The pre transform field was designed for hand held devices that can change their orientation (cellular phones and tablets). It specifies how the orientation must be changed before presentation (90 degrees, 180 degrees, etc). It is more relevant to Android so we just tell the driver not to do any orientation change.

    SwapChainCreateInfo.imageArrayLayers = 1;

imageArrayLayers is intended for stereoscopic applications where rendering takes place from more than one location and then combined before presentations. An example is VR where you want to render the scene from each eye separately. We are not going to do that today so just specify 1.

    SwapChainCreateInfo.imageSharingMode = VK_SHARING_MODE_EXCLUSIVE;

Swap chain images can be shared by queues of different families.
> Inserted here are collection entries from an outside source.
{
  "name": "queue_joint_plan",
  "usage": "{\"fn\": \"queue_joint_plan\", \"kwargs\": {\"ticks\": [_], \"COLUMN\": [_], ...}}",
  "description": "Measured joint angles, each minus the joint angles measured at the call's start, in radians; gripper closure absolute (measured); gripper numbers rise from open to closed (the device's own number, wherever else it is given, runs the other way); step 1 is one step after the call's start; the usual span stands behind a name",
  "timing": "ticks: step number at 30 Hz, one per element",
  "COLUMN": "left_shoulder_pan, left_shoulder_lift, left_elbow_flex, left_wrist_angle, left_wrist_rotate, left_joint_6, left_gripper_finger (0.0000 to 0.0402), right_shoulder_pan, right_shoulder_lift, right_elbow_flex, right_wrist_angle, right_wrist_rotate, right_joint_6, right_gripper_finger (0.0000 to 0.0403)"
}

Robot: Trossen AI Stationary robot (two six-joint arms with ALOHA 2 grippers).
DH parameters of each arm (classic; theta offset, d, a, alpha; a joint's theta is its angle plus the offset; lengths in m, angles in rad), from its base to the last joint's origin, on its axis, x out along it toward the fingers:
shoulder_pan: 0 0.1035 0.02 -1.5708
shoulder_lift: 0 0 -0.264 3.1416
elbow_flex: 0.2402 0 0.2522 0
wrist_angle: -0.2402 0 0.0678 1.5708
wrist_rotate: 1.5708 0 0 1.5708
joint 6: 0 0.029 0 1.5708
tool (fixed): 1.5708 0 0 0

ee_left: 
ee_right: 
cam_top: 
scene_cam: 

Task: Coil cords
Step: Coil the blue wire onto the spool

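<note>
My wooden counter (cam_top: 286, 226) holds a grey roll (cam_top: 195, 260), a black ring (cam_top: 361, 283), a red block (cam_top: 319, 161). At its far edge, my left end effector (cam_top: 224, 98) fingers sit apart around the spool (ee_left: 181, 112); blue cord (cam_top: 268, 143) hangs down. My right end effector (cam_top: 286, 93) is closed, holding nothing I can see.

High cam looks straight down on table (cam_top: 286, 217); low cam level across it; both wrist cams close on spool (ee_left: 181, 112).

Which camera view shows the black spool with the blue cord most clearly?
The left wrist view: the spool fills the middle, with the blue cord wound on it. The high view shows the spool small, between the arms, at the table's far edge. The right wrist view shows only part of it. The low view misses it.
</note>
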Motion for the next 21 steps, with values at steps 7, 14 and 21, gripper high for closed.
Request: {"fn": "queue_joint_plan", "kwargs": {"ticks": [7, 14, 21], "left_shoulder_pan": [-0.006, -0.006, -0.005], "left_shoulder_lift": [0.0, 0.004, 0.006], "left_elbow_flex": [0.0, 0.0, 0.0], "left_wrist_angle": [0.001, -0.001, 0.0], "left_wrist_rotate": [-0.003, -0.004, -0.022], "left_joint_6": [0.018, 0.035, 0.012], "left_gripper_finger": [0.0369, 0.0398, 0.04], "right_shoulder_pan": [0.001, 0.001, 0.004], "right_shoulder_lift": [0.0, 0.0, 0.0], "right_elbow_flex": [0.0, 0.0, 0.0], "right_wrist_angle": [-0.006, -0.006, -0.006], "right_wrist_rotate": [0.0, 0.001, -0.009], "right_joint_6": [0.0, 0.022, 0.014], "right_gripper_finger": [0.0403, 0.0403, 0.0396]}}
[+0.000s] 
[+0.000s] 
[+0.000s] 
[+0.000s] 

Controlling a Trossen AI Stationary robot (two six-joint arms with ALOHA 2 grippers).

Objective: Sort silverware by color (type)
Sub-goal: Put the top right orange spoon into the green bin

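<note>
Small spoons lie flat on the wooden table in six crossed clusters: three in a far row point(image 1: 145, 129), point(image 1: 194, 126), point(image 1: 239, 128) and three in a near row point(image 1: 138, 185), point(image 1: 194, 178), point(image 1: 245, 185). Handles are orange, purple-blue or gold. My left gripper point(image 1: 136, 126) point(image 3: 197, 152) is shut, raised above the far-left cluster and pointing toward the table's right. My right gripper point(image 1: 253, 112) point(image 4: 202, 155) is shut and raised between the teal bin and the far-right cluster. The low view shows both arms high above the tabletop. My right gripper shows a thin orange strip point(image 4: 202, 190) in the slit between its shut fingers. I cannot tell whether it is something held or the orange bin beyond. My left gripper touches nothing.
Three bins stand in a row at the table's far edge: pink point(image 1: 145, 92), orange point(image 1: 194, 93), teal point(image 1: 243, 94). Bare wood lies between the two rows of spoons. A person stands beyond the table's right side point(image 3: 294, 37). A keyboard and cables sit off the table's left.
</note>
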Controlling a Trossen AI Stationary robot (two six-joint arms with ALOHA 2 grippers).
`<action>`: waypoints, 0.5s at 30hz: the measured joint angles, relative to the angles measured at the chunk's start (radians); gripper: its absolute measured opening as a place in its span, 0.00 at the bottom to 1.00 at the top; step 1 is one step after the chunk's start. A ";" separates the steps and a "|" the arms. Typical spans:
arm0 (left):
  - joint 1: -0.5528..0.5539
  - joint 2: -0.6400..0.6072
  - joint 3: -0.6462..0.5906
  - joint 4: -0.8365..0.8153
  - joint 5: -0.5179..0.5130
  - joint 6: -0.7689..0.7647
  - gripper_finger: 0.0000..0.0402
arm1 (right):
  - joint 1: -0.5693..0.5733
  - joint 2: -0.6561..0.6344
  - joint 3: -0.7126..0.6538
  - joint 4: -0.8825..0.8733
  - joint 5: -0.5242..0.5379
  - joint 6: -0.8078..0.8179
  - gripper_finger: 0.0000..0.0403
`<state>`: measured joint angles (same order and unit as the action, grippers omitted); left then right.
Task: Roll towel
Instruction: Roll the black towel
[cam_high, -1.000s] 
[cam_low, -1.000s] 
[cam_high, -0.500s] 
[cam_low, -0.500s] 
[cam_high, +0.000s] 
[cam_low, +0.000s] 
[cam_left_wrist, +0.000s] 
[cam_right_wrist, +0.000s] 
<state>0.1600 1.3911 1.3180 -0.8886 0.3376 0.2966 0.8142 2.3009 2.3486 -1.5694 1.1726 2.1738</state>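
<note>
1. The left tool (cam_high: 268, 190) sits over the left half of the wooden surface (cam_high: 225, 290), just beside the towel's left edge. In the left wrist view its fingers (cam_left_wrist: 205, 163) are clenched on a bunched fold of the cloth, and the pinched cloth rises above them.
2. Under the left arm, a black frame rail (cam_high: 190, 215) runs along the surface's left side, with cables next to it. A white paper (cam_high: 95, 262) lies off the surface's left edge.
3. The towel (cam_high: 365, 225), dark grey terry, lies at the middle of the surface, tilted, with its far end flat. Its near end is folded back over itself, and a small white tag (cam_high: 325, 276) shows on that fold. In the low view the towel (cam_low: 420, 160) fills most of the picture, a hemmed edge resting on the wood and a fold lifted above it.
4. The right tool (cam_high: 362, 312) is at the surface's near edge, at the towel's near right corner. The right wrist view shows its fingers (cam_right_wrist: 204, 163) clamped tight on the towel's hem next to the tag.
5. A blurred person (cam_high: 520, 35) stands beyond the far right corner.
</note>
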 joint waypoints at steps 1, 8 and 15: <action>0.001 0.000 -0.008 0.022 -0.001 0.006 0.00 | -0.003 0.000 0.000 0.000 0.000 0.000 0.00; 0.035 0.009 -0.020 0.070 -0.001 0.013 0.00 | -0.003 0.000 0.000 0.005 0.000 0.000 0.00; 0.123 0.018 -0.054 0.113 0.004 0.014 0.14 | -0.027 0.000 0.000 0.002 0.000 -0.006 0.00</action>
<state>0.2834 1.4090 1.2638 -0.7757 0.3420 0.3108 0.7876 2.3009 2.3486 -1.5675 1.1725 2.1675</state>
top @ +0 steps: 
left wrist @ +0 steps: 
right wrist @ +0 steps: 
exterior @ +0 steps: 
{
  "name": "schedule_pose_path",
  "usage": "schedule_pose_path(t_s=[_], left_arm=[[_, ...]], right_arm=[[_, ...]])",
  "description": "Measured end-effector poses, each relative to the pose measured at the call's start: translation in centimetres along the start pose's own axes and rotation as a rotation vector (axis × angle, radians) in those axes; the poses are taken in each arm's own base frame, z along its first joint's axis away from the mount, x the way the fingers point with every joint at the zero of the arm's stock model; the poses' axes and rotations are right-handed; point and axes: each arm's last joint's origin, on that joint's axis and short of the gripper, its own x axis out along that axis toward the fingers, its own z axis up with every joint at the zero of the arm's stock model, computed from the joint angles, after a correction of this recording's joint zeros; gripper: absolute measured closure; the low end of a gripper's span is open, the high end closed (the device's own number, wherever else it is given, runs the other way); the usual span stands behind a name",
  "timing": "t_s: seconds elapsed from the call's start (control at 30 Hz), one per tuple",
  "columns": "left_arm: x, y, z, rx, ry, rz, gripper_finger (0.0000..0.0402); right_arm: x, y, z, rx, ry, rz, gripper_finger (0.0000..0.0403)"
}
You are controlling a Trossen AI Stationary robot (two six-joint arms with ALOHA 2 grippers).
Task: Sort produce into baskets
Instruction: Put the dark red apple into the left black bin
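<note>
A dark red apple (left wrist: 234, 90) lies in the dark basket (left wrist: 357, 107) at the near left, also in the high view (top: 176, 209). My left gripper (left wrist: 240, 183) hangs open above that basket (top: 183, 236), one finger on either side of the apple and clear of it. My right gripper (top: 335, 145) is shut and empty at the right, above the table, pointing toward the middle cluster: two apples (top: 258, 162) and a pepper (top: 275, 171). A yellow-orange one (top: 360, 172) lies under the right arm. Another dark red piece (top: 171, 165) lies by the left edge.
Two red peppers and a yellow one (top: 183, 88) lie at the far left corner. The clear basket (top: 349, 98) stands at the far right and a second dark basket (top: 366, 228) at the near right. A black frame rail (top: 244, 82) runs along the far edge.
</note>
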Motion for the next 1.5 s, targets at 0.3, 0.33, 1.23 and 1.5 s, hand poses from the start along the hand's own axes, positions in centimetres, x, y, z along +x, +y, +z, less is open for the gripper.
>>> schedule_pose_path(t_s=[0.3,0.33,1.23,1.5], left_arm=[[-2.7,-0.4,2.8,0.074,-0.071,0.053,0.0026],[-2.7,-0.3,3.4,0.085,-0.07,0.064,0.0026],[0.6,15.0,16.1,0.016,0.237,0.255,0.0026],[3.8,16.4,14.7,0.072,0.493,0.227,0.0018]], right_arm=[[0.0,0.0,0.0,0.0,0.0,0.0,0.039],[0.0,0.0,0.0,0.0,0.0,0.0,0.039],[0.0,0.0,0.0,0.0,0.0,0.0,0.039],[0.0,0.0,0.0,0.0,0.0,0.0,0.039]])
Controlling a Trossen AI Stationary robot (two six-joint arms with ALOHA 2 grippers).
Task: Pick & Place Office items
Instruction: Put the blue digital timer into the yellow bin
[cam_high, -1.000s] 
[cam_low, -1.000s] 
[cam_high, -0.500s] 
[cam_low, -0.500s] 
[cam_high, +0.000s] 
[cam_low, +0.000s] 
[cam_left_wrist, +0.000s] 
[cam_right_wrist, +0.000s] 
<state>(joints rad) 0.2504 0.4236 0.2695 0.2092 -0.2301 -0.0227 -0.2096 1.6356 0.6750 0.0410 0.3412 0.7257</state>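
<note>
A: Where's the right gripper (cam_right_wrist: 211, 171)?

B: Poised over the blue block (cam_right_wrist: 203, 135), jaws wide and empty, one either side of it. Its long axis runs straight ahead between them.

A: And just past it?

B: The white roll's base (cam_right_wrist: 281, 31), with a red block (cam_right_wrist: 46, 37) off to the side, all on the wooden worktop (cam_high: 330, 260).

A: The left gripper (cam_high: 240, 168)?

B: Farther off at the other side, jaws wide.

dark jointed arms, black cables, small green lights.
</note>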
We will use exclusive access by the queue family we have selected previously.

    SwapChainCreateInfo.presentMode      = VK_PRESENT_MODE_FIFO_KHR;

In the previous tutorial we briefly touched on the presentation engine which is the part of the platform involved in actually taking the swap chain image and putting it on the screen. This engine also exists in OpenGL where it is quite limited in comparison to Vulkan. In OpenGL you can select between single and double buffering. Double buffering avoids tearing by switching the buffers only on VSync and you have some control on the number of VSync in a second. That's it. Vulkan, however, provides you with no less than four different modes of operation that allow a higher level of flexibility and performance. We will be conservative here and use the FIFO mode which is the most similar to OpenGL double buffering.

    SwapChainCreateInfo.clipped          = true;

The clipped field indicates whether the driver can discard parts of the image that are outside of the visible surface. There are some obscure cases where this is interesting but not in our case.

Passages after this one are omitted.